*ASSIGNED TASK:* Only one stretch of the data below should be repeated: the lines from the line containing "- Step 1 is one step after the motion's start" through the line containing "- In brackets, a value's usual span", inclusive, exactly as they are.

*PROVIDED MATERIAL:*
****************************************

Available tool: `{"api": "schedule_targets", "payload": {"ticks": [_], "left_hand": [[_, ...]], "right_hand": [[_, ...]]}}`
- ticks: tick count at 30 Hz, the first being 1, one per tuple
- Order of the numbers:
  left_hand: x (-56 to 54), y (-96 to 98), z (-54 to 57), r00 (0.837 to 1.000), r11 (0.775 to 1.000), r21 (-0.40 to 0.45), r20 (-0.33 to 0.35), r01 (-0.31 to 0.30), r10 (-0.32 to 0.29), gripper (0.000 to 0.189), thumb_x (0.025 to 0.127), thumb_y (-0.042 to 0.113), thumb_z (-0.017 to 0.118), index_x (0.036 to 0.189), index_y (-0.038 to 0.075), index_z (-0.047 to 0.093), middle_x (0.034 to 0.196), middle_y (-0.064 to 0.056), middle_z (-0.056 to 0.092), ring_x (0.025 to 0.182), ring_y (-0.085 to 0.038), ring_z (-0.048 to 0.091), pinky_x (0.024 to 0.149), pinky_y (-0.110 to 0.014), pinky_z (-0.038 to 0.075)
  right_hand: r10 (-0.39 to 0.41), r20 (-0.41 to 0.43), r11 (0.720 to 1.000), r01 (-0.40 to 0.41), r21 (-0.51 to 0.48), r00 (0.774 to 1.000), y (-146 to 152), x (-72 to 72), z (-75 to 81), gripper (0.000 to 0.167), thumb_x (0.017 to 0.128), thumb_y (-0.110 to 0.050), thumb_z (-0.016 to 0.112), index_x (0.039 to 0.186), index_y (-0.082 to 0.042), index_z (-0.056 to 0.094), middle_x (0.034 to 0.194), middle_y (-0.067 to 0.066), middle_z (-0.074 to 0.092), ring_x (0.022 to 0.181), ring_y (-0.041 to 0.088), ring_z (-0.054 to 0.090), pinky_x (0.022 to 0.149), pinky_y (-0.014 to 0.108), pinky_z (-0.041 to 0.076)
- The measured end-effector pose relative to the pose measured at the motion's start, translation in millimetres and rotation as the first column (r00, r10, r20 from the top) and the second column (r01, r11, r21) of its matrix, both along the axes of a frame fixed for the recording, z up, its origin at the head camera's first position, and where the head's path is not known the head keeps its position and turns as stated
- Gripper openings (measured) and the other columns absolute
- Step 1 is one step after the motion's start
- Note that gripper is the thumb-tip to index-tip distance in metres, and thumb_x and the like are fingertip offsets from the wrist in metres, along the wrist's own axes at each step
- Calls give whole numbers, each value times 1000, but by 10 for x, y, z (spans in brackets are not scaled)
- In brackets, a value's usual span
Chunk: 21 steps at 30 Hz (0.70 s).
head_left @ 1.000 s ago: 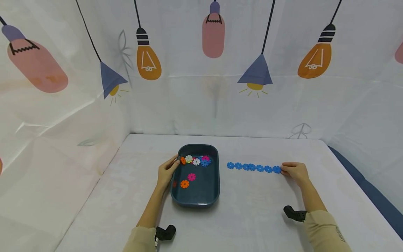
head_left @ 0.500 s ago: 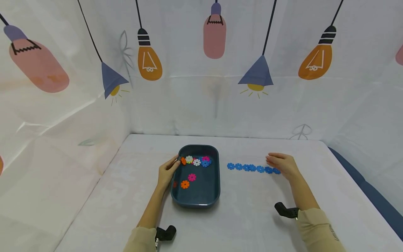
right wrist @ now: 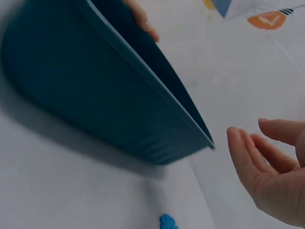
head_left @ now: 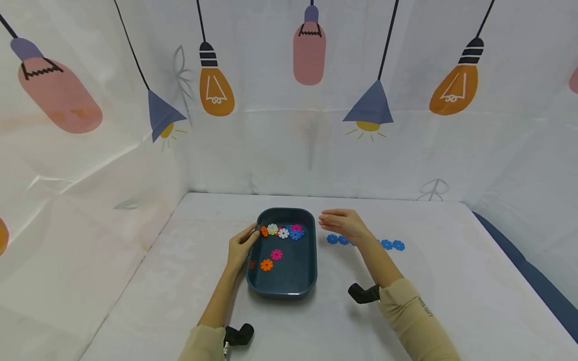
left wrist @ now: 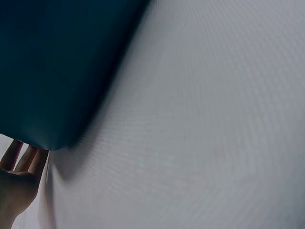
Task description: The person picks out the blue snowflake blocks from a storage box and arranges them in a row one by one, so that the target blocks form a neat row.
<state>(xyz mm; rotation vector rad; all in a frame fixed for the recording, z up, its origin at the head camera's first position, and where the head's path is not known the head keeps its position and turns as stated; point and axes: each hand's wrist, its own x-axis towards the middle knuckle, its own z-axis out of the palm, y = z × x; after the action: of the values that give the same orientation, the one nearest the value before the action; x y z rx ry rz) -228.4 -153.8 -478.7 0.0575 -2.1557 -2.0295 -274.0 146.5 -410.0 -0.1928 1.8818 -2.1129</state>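
Observation:
A dark teal plastic tub (head_left: 282,281) sits on the white table. My left hand (head_left: 241,249) grips its left rim, thumb over the edge and fingers (left wrist: 26,160) along the outside. Inside the tub are flower-shaped plastic discs: an orange one (head_left: 266,264), a pink one (head_left: 276,254), a white one (head_left: 283,233), blue ones (head_left: 295,234) and a few others. My right hand (head_left: 345,224) hovers just off the tub's right side, thumb apart from the fingers (right wrist: 243,152), nothing between them. Beneath that hand and forearm runs a row of blue flower discs (head_left: 332,238), its middle hidden.
The row's right end shows as blue discs (head_left: 398,245) on the tabletop. A white cloth wall (head_left: 275,150) with printed lamps rises behind the table (head_left: 451,281). Black wrist mounts (head_left: 363,294) stick out from both sleeves.
My right hand has let go of the right end of the blue disc row and swept left to the tub's side. The left hand keeps its grip on the tub.

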Motion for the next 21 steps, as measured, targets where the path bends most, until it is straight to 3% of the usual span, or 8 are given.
{"api": "schedule_targets", "payload": {"ticks": [3, 8, 14, 21], "left_hand": [[-64, -12, -115, 1000, 1000, 3, 0, -18, 18, 42, 92, 23, 63, 129, 4, 58, 132, -16, 54, 121, -30, 52, 99, -38, 44], [-74, -6, -121, 1000, 1000, -4, -4, -31, 31, 41, 91, 22, 64, 128, 5, 59, 131, -15, 56, 119, -29, 53, 97, -38, 45], [-89, -5, -130, 1000, 1000, 8, -6, -17, 17, 41, 91, 21, 63, 128, 4, 59, 131, -16, 56, 119, -30, 53, 96, -37, 45], [-90, -14, -139, 1000, 1000, -6, -15, -27, 27, 40, 91, 21, 63, 128, 5, 59, 129, -15, 57, 117, -28, 54, 96, -36, 46]], "right_hand": [[37, -17, 999, -36, 26, 999, -239, -18, 4, 41, 95, -2, 52, 128, 20, 43, 115, 27, 61, 92, 17, 67, 84, 32, 53], [42, -12, 996, -41, 78, 999, -596, -69, -30, 39, 95, 0, 51, 128, 20, 44, 127, 35, 49, 107, 31, 61, 94, 40, 46], [-17, 39, 992, 12, 126, 999, -869, -124, -140, 39, 93, 1, 54, 128, 17, 46, 127, 33, 51, 117, 40, 52, 98, 44, 42], [-88, 24, 984, 83, 157, 996, -1037, -153, -243, 34, 94, -5, 56, 120, 16, 53, 121, 31, 56, 114, 39, 55, 98, 44, 43]]}}
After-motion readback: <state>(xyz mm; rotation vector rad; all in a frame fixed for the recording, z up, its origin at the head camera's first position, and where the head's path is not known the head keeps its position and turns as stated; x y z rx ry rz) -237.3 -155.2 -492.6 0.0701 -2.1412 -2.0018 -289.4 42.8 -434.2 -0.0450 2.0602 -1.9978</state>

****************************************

*FINAL ANSWER:*
- Step 1 is one step after the motion's start
- Note that gripper is the thumb-tip to index-tip distance in metres, and thumb_x and the like are fingertip offsets from the wrist in metres, along the wrist's own axes at each step
- Calls give whole numbers, each value times 1000, but by 10 for x, y, z (spans in brackets are not scaled)
- In brackets, a value's usual span

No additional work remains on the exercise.